What you need to do: The string "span" may appear in lines of the listing. Report each line where it does.

Provided material:
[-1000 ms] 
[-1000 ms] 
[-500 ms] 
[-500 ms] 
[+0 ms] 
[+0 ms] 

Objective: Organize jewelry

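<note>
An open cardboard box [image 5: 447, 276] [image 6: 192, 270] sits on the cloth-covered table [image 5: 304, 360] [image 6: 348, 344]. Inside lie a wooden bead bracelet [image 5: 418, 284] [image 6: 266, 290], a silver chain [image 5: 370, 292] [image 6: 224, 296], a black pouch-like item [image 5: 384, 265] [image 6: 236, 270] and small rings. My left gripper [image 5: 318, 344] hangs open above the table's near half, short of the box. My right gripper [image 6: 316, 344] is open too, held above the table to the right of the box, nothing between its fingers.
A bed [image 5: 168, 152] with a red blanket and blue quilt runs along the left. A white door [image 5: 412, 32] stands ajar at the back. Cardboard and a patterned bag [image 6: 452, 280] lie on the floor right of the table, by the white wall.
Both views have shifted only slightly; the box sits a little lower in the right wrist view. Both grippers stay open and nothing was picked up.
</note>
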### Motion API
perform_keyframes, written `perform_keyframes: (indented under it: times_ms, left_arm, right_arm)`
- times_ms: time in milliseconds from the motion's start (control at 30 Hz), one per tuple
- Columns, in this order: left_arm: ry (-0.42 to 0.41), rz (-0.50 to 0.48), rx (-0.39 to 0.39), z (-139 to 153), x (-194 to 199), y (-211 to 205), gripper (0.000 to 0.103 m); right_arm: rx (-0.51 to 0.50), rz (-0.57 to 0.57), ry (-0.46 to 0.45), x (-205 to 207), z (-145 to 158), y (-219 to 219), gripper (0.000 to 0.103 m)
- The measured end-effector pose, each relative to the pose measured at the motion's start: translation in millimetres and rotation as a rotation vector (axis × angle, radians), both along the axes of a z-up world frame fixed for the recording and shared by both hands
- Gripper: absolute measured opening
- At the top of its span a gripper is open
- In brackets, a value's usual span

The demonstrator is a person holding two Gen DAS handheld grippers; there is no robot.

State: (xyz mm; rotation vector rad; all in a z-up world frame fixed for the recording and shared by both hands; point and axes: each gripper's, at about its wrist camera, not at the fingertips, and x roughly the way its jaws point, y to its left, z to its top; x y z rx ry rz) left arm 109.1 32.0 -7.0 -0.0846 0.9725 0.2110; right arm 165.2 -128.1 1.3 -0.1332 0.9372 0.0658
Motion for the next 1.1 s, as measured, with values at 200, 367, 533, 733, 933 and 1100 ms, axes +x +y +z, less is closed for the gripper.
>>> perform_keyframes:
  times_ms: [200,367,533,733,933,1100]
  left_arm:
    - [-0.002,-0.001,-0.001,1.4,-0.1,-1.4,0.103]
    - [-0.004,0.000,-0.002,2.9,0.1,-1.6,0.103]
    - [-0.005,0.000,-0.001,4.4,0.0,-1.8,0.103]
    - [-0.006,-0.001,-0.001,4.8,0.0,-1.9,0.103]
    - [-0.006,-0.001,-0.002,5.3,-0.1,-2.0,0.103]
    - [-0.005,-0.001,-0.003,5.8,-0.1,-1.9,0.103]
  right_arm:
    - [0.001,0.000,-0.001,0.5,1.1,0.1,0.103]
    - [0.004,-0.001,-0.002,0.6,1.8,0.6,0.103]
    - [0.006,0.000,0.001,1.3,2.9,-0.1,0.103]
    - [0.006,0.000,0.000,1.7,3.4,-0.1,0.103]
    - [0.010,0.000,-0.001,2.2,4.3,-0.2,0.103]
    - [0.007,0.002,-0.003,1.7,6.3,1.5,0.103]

Answer section:
- At the top of its span a gripper is open
- In brackets, a value's usual span

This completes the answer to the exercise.